While the top-level view of the growth in the hospice industry at 20-plus percent is impressive, it’s worth looking at a few prominent examples to gain further insight into this accelerating trend.

There’s been a whirlwind of dealmaking in the hospice industry in recent months. Hospice M&A deals will be up more than 20 percent between 2020 and the end of 2022, according to forecasts. To put that into perspective, it took the nine years leading up to 2020 to see the same level of increase.

What’s behind this sped-up growth, and what does it mean for the hospice industry?

Hospice mergers and acquisitions accelerating

While the top-level view of the growth at 20-plus percent is impressive, it’s worth looking at a few prominent examples to gain further insight into this accelerating trend.

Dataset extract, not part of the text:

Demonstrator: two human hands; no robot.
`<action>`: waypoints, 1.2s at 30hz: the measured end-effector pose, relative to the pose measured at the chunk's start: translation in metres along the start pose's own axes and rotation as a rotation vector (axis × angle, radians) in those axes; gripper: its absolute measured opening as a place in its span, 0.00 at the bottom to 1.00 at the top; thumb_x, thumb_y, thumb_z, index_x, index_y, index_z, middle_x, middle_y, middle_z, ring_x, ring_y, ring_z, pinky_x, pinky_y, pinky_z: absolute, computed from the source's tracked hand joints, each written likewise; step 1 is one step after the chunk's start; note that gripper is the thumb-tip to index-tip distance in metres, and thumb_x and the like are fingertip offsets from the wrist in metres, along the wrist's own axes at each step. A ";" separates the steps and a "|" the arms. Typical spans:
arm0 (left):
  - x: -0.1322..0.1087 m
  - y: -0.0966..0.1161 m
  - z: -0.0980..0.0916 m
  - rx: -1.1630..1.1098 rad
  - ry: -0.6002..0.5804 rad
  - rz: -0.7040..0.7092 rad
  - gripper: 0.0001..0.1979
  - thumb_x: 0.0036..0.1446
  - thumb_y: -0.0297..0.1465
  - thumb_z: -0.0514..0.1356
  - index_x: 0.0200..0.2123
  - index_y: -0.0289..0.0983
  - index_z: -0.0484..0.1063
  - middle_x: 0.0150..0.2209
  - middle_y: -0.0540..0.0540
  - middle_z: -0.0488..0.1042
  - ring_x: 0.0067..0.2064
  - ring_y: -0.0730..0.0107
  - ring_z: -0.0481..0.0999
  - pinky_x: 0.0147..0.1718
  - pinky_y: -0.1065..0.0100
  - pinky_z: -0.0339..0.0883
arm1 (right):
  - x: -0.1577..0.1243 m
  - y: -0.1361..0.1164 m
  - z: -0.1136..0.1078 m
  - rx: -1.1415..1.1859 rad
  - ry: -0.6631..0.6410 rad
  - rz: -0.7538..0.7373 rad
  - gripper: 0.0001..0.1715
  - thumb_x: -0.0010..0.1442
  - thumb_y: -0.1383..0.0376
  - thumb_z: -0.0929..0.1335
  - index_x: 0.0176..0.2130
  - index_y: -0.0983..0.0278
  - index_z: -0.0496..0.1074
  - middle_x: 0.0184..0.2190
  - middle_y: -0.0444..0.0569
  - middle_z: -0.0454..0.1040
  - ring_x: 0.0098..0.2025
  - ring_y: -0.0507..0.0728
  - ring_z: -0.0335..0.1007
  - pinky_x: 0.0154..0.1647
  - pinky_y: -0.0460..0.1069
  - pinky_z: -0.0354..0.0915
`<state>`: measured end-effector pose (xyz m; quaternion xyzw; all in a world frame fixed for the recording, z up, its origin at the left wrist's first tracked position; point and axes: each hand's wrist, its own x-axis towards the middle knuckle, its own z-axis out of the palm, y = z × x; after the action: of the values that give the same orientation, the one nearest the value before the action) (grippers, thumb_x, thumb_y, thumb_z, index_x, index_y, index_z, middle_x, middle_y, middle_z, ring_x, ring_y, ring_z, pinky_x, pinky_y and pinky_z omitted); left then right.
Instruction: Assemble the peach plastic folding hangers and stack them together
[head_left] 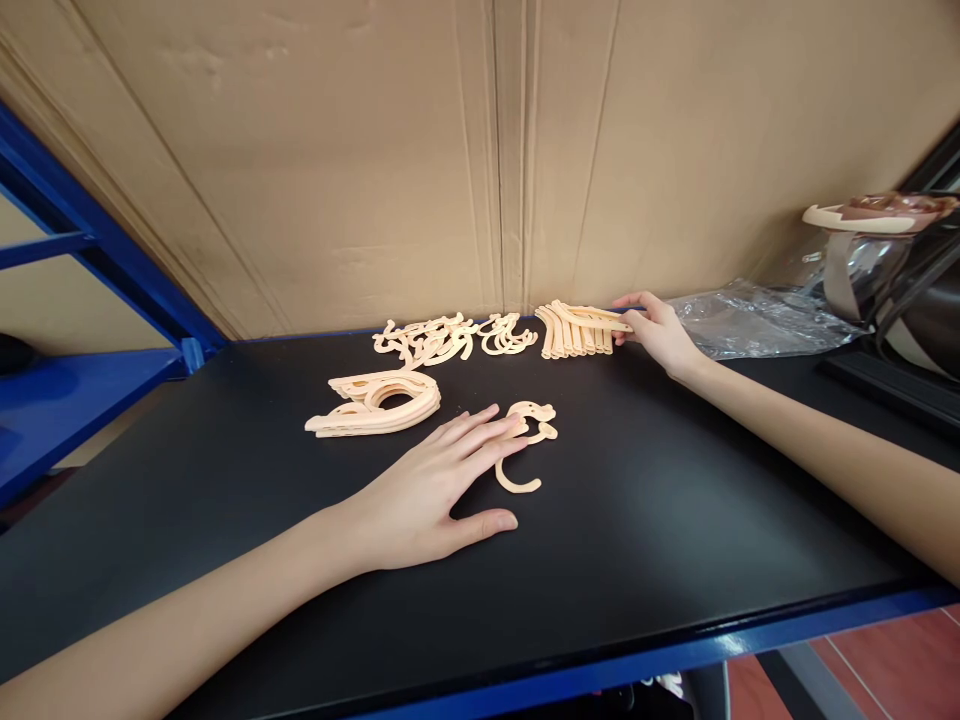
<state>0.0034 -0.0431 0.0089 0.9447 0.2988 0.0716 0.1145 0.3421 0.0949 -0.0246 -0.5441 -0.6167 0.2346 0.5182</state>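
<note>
My left hand (439, 490) lies spread on the black tabletop, its fingertips over a cream plastic hanger hook (519, 487) and a few smaller curved pieces (534, 411). Part of these is hidden under the fingers. At the back right, my right hand (656, 335) pinches the end of a long cream hanger arm (589, 317). That arm rests slantwise across a row of similar hanger arms (574, 342). Left of my left hand sits a stack of folded hangers (375, 402). Behind it are a pile of loose curved parts (427, 340) and a cluster of hooks (510, 335).
A cardboard wall (337, 180) stands along the back of the black tabletop (675, 500). Crumpled clear plastic bags (765, 318) lie at the right, near a dark object. A blue metal frame (142, 270) rises at the left.
</note>
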 end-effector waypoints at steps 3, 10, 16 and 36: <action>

One example is the Amedisys acquisition of Contessa for $250 million in June 2021. Amedisys’ 21,000 employees provide care to 445,000 patients each year in 548 care centers in 38 states. Those services include hospice, home health, and palliative care. With the Contessa acquisition, higher-acuity home-based care is added to that list. Amedisys CEO Chris Gerard believes that hospice is an underutilized benefit that will see strong growth into the future along with stable reimbursement.

Another example is UnitedHealth Group’s March 2022 agreement to buy LHC Group for an estimated $5.4 billion. The plan is to pair LHC Group—one of the largest home health providers in the U.S.—with Optum Health, which is already integrated into UnitedHealth’s network. The LHC Group provides home health, hospice, and community-based services from 964 locations across 37 states.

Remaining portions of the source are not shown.